Джулия не стала продолжать расспросы на тему Джина. В помещении собиралось все больше людей, главным образом взрослых. Мы оставили Хадсона с Филом, но я надеялся встретить здесь некоторых детей его возраста, чтобы провести неформальное сопоставление.
– Это собрание группы поддержки, так что в основном тут родители и опекуны, – объяснила Джулия.
Затем она с извинениями удалилась, чтобы подготовиться к выполнению своих председательских обязанностей. Впрочем, перед этим она проследила, чтобы я правильно зафиксировал ее текущую фамилию в своем телефонном списке контактов.
– После двух браков я решила вернуться к девичьей фамилии, – сообщила Джулия.
– Очень мудрый шаг, – одобрил я. – Стабильность будет сохранена независимо от того, сколько еще браков у вас будет.
– Сикора, – прочла Рози. – Откуда это?
– Я родилась в Чехословакии, – поведала Джулия. – Забавно – мне кажется, Джин считал, что это во мне самое интересное.
8
– Помни, – произнесла Рози, пока мы искали свои места, – мы тут не для того, чтобы спорить о проблемах диагностики и лечения аутизма, а для того, чтобы получить общее представление о духе этого сообщества. Говорят ли они о таких детях, как Хадсон? Получают ли эти дети пользу от терапевтических вмешательств, какими бы эти вмешательства ни были?
– Ты имеешь в виду, что мне следует уклониться от какого-либо вклада в обсуждение? А задавать вопросы можно?
– Давай просто держаться понезаметнее, – призвала Рози.
Выступающих было две. Одна – женщина приблизительно сорока лет, индекс массы тела – около двадцати четырех, стиль одежды – консервативный. Вторая – по моим оценкам, пятнадцатью годами моложе, ИМТ – около тридцати, короткие светлые волосы частично выкрашены в лиловый цвет, на черной футболке – слоган «Аутические жизни имеют значение».

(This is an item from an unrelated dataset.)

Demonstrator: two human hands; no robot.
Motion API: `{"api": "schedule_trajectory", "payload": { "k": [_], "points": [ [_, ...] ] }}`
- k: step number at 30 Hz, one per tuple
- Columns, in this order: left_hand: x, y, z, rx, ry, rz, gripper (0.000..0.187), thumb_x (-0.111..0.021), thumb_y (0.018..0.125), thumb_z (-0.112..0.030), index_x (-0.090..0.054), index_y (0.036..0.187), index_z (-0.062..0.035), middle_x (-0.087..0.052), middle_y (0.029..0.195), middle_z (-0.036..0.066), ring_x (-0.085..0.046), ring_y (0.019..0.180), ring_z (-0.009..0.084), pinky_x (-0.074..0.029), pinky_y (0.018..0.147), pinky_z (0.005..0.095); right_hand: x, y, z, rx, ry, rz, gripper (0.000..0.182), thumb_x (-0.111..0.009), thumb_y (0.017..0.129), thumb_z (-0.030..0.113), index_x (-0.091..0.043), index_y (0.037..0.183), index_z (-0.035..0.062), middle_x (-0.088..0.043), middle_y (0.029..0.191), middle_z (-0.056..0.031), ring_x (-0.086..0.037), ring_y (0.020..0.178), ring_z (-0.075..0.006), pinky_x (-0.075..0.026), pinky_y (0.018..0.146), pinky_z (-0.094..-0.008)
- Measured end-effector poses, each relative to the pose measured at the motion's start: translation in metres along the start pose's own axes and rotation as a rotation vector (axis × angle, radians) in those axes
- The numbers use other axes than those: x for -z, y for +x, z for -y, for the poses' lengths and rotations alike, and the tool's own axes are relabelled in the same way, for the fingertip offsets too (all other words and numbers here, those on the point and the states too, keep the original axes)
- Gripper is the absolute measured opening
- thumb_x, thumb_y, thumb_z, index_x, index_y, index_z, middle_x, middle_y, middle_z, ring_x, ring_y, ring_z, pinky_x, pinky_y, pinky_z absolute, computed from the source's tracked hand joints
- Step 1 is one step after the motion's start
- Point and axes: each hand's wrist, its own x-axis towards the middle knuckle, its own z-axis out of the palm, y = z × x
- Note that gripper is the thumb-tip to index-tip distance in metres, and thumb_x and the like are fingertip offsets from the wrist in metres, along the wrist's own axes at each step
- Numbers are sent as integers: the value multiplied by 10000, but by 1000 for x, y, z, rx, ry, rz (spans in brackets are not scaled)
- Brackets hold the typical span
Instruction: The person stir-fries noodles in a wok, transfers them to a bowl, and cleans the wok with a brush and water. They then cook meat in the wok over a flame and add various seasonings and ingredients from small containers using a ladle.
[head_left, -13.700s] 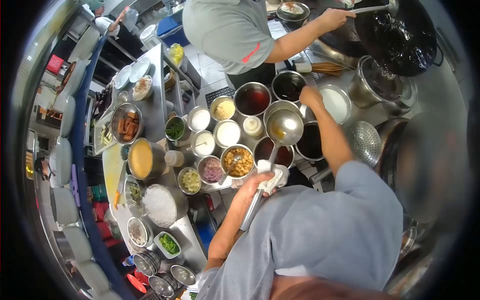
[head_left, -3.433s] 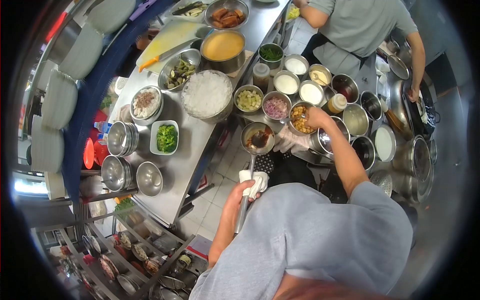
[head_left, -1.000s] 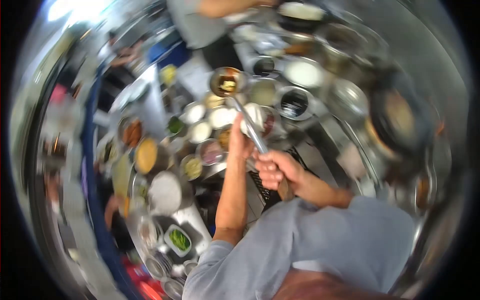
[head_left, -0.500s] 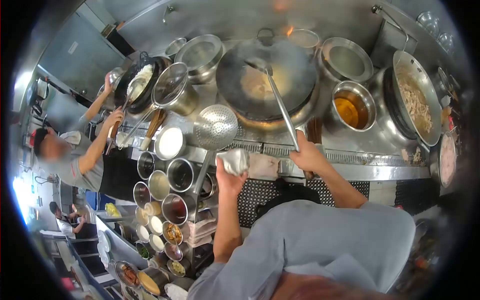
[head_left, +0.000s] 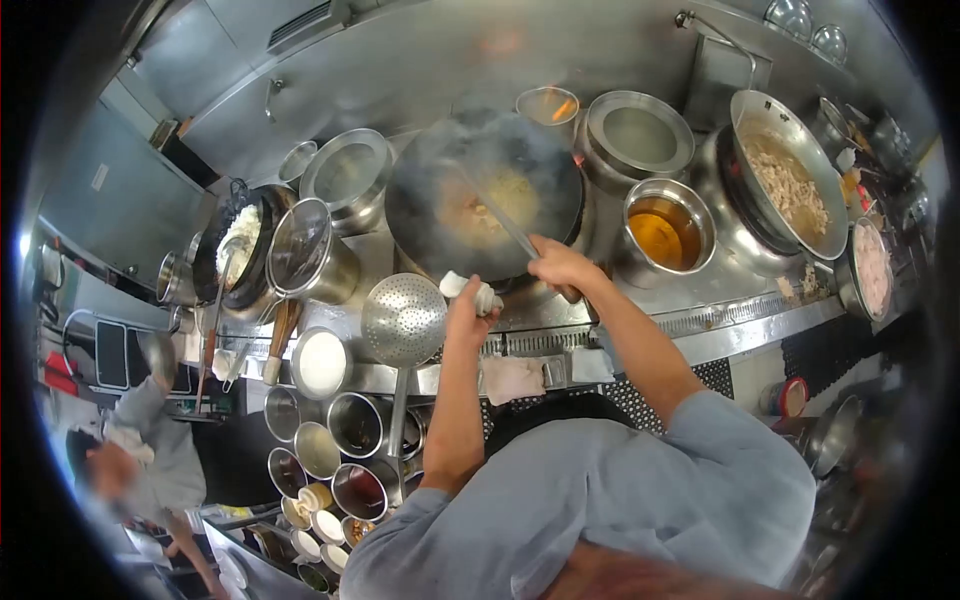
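Observation:
My right hand (head_left: 562,268) is closed around the handle of a long ladle (head_left: 515,235), which slants into the big dark wok (head_left: 412,228). Steam blurs the ladle's bowl among the yellowish food (head_left: 490,205) in the wok. At the wok's near rim, my left hand (head_left: 466,325) grips a bunched white cloth (head_left: 487,298). Just left of that hand, a perforated strainer (head_left: 404,315) lies with its handle toward me.
A pot of amber liquid (head_left: 658,238) stands right of the wok, with a tilted pan of cooked pieces (head_left: 790,190) beyond. Sauce containers (head_left: 322,362) crowd the lower left. Another wok (head_left: 265,250) holds white food. A co-worker (head_left: 155,450) stands at far left.
Both my hands have moved forward to the wok, the left with the cloth. The ladle has gone lower into the food. The co-worker has turned away from the other wok. My view has shifted.

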Motion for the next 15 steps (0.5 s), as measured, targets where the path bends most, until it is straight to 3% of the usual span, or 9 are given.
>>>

Джулия представила старшую как Марго, мать девочки с аутизмом. В начале своего выступления Марго выразила солидарность с родителями детей-аутистов, находящимися в зале, и выразила сочувствие трудностям, с которыми эти родители сталкиваются, и жертвенности, на которую они себя обрекают. Она поблагодарила Джулию за использование языка, «ориентированного на человека», то есть за то, что она не назвала ее дочь «аутисткой»:
– Она – девочка с аутизмом. Но его у нее гораздо меньше, чем в самом начале.
Дочери Марго сейчас было шестнадцать. Она не сумела развить речевые навыки к ожидаемому сроку, и ей поставили диагноз незадолго до третьего дня рождения. Изучив возможности в сфере лечения, Марго и ее партнер привлекли ряд профессионалов для того, чтобы они обеспечили их ребенку интенсивную терапию. Все это казалось вполне разумным и непротиворечивым. Но у одного из присутствующих возник вопрос. Этим присутствующим оказалась Рози.
– Вы употребили слово «интенсивная». Сколько часов в неделю?